Prompt ->
The full listing, excluding its pictures, should be printed exactly as it stands.

Material provided ->
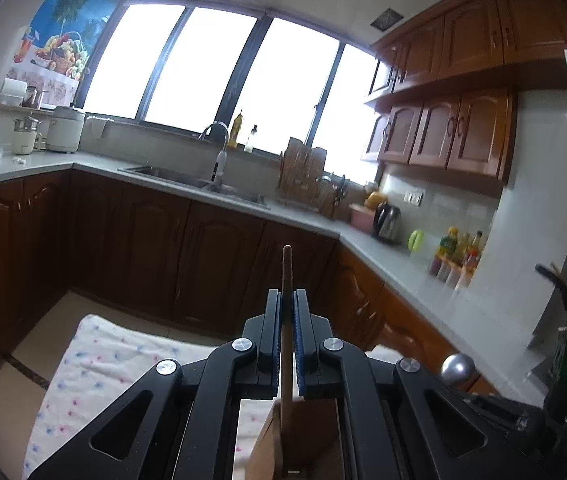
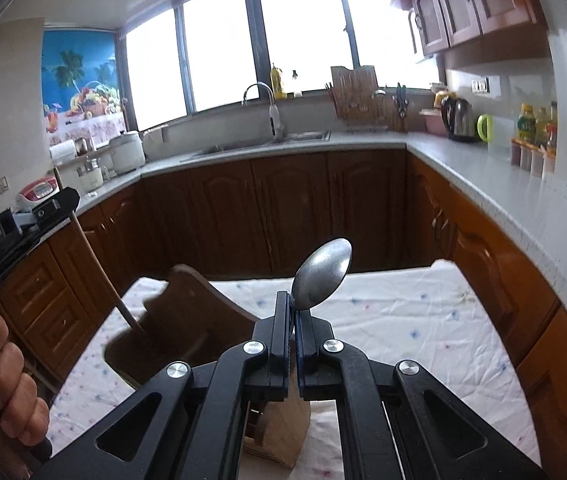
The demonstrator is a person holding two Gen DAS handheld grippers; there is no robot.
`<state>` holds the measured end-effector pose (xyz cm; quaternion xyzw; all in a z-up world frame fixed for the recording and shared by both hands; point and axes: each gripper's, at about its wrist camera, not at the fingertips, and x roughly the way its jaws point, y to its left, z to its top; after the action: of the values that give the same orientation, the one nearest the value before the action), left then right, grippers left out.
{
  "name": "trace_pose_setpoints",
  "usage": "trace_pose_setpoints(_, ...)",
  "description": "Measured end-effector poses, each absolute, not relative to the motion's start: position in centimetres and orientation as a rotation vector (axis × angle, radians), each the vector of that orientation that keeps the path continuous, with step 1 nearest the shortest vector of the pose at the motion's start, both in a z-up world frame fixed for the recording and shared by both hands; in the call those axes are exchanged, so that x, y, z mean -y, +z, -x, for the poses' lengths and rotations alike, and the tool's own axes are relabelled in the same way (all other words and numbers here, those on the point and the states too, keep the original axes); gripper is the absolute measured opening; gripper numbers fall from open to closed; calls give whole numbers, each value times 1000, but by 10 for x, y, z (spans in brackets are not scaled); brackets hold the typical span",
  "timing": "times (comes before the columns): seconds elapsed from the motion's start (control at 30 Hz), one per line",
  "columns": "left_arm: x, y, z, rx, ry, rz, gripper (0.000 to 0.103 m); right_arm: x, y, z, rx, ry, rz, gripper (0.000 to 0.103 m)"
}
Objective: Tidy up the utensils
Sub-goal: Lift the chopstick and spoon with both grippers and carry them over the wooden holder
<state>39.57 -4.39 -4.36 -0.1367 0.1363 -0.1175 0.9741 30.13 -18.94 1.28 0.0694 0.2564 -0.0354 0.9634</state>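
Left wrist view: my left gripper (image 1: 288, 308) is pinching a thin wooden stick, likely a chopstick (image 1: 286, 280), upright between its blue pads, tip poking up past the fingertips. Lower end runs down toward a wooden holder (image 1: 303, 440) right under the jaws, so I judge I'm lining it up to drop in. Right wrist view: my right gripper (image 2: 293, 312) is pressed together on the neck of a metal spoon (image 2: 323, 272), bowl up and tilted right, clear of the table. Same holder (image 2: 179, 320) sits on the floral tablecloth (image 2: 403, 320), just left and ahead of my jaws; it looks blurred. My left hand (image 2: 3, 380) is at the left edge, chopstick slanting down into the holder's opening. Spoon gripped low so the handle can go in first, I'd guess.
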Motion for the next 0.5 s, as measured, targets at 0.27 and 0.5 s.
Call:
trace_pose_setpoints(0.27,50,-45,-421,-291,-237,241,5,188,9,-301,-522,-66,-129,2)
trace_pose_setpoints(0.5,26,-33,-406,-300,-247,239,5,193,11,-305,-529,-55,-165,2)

Task answer ->
The demonstrator is a person holding two Gen DAS handheld grippers; there is no robot.
`<state>` holds the measured end-effector pose (xyz cm; quaternion xyzw; all in a z-up world frame fixed for the recording and shared by both hands; point and axes: each gripper's, at about its wrist camera, not at the fingertips, and x roughly the way its jaws point, y to its left, z to its top; after the action: of the values that give the same orientation, the one nearest the value before the action), left then right, grippers left out.
{
  "name": "trace_pose_setpoints",
  "usage": "trace_pose_setpoints(_, ...)",
  "description": "Measured end-effector poses, each absolute, not relative to the motion's start: position in centimetres and orientation as a rotation vector (axis × angle, radians), each the vector of that orientation that keeps the path continuous, with step 1 nearest the shortest vector of the pose at the motion's start, both in a z-up world frame fixed for the recording and shared by both hands; in the call those axes are exchanged, so that x, y, z mean -y, +z, -x, for the poses' lengths and rotations alike, and the tool's own axes are relabelled in the same way (all other words and numbers here, those on the point and the states too, keep the original axes); gripper is the absolute measured opening; gripper numbers fall from open to closed; calls give whole numbers, each value times 1000, but by 10 for x, y, z (spans in brackets are not scaled); brackets hold the typical span",
  "timing": "times (comes before the columns): seconds elapsed from the motion's start (control at 30 Hz), one per line",
  "columns": "left_arm: x, y, z, rx, ry, rz, gripper (0.000 to 0.103 m); right_arm: x, y, z, rx, ry, rz, gripper (0.000 to 0.103 m)"
}
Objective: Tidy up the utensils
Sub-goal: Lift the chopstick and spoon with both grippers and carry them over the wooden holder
<state>39.57 -4.39 -4.36 -0.1367 0.1363 -0.1175 0.9741 30.13 -18.94 1.28 0.0694 0.2564 -0.0354 0.9634</state>
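Left wrist view: my left gripper (image 1: 288, 308) is pinching a thin wooden stick, likely a chopstick (image 1: 286, 280), upright between its blue pads, tip poking up past the fingertips. Lower end runs down toward a wooden holder (image 1: 303, 440) right under the jaws, so I judge I'm lining it up to drop in. Right wrist view: my right gripper (image 2: 293, 312) is pressed together on the neck of a metal spoon (image 2: 323, 272), bowl up and tilted right, clear of the table. Same holder (image 2: 179, 320) sits on the floral tablecloth (image 2: 403, 320), just left and ahead of my jaws; it looks blurred. My left hand (image 2: 3, 380) is at the left edge, chopstick slanting down into the holder's opening. Spoon gripped low so the handle can go in first, I'd guess.
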Motion for the next 0.5 s, as measured, targets at 0.27 and 0.5 s.
Call:
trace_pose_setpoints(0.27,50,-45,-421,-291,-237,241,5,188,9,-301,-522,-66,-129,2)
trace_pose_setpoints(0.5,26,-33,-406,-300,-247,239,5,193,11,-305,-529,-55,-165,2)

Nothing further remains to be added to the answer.